Biblioteca nacional de Portugal

Tauromachia

            A corrida de domingo não foi das melhores, porque o gado saiu irregular. Houve no entanto alguns touros em condições boas para o toureio, e que deixaram brilhar os artistas.

            O cavalleiro Casimiro Monteiro aproveitou muito bem o primeiro touro em sortes á meia volta e a sesgo. Poz com toda a arte dois pares de ferros curtos. Foi muito applaudido e teve uma chamda.

            Antonio Monteiro não foi antehontem feliz; no entanto metteu bem alguns ferros. Intentando enfeitar o touro que lhe pertenceu com um par de bandarilhas, não poude conseguil-o.

            José Bento (de Araujo) teve um touro de más condições, que não deixou contudo de enfeitar com algumas farpas bem postas.

            Robertos muito bem. Roberto da Fonseca trabalhou admiravelmente com a muleta no 2.º touro, alcançando por isso uma ovação. Peixinho, Calabaça e Sancho aproveitaram o melhor que puderam os touros que lhes coube. Os restantes diligenciaram agradar.

            O afamado Pardal, que tanta curiosidade despertára, é um touro facilimo de lidar; sempre prompto quando citado, parava-se no castigo.

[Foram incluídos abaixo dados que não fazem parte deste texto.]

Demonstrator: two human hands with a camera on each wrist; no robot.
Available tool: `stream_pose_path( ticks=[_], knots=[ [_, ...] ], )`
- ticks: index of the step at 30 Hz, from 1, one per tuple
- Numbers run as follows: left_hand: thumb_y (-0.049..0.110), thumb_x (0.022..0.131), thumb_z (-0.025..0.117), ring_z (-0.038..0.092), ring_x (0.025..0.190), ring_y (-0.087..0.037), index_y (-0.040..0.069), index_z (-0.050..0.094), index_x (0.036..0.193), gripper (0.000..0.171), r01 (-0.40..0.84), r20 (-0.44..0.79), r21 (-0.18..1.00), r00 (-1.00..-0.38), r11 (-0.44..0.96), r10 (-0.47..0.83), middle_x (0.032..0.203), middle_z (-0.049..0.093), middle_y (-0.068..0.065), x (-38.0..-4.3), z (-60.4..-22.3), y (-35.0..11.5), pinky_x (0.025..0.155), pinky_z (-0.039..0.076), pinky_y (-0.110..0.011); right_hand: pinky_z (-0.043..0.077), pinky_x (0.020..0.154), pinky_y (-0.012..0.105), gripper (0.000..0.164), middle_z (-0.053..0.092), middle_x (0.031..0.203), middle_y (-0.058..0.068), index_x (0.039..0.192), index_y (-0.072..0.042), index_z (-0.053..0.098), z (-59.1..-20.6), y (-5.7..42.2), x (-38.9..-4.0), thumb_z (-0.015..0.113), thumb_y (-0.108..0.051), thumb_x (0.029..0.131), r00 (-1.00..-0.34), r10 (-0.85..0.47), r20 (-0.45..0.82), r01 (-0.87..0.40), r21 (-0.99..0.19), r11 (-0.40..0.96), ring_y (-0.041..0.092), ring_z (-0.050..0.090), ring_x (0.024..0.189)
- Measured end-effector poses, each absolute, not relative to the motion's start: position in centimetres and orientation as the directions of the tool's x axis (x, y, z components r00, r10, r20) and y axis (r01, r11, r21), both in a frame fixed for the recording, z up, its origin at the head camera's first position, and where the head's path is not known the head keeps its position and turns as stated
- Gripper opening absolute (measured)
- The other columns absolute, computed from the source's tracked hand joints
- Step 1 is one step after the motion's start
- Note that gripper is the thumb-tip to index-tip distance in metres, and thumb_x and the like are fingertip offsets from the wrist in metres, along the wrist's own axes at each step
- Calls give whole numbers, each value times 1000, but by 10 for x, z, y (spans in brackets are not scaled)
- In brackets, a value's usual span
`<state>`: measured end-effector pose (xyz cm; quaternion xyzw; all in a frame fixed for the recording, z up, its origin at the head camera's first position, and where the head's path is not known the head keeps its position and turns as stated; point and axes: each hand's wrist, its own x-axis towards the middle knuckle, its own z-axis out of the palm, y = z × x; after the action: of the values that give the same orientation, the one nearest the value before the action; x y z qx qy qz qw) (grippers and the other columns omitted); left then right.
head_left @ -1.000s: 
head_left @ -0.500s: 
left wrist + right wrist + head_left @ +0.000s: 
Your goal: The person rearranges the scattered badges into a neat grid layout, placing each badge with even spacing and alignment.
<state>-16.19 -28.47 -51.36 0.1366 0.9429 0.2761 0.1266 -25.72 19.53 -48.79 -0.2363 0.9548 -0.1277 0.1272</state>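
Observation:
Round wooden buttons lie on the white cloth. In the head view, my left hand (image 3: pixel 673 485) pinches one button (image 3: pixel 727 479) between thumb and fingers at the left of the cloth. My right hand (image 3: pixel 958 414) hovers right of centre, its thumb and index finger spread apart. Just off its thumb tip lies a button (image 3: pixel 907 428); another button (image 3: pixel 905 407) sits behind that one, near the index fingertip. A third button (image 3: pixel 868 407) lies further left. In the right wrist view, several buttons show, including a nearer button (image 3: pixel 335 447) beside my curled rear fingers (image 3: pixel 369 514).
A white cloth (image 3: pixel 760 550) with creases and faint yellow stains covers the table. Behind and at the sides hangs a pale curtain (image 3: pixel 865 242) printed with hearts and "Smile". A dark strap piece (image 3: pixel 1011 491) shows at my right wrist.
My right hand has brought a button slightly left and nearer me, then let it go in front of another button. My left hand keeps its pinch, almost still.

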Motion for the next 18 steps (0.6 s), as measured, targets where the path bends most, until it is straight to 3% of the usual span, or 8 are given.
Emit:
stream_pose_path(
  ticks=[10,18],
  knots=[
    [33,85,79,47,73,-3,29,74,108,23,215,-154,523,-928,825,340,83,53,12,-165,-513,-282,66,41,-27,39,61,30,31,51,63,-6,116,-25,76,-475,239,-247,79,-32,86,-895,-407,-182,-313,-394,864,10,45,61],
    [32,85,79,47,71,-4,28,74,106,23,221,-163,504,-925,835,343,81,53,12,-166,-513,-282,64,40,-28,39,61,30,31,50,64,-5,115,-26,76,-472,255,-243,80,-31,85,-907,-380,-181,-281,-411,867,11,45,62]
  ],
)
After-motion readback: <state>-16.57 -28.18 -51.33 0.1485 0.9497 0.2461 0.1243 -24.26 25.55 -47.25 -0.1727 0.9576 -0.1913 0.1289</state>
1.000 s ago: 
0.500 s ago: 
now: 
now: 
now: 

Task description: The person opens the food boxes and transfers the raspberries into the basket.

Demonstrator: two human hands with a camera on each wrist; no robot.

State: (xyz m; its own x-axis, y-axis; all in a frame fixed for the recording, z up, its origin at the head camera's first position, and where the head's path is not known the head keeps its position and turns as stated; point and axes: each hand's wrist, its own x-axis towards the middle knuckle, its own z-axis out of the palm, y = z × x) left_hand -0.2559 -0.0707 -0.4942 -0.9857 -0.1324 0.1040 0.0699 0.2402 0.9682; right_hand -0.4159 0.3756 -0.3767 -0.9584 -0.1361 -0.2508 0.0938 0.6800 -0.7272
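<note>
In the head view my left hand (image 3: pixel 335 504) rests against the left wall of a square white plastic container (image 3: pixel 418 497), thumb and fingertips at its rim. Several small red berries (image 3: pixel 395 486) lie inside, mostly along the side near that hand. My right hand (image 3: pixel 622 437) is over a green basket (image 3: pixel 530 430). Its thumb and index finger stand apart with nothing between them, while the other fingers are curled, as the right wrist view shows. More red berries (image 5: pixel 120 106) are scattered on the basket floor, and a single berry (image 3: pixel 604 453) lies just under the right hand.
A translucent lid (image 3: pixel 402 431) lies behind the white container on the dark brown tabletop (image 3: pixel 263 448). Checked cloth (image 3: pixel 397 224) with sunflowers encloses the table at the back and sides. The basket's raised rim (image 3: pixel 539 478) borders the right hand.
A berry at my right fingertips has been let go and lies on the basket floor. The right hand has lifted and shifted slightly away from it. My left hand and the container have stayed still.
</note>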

É emfim um verdadeiro paliterio, como vulgarmente são chamados os touros assim fieis.

            O publico, vendo que nenhuma difficuldade havia em lidal-o, não consentiu que os cavalleiros lhes mettessem ferros curtos.

            A casa estava regular.

            Para domingo é que se prepara uma excellente funcção tauromachia. O gado, que pertence ao lavrador sr. José Ferreira Roquete, está alugado por bom preço, e foi escolhido com esmero. O cavalleiro n’essa tarde, —e damos n’isto uma agradavel nova aos amadores da tauromachia, é o nosso amigo o sr. Alfredo Tinoco da Silva.

            O sr. Tinoco promptificou-se a farpear quatro touros, por especialissima fineza ao emprezario o sr. Vidal, que está esfregando as mãos de contentamento por poder assim proporcionar aos habitués d’aquelle circo uma funcção de primeira ordem.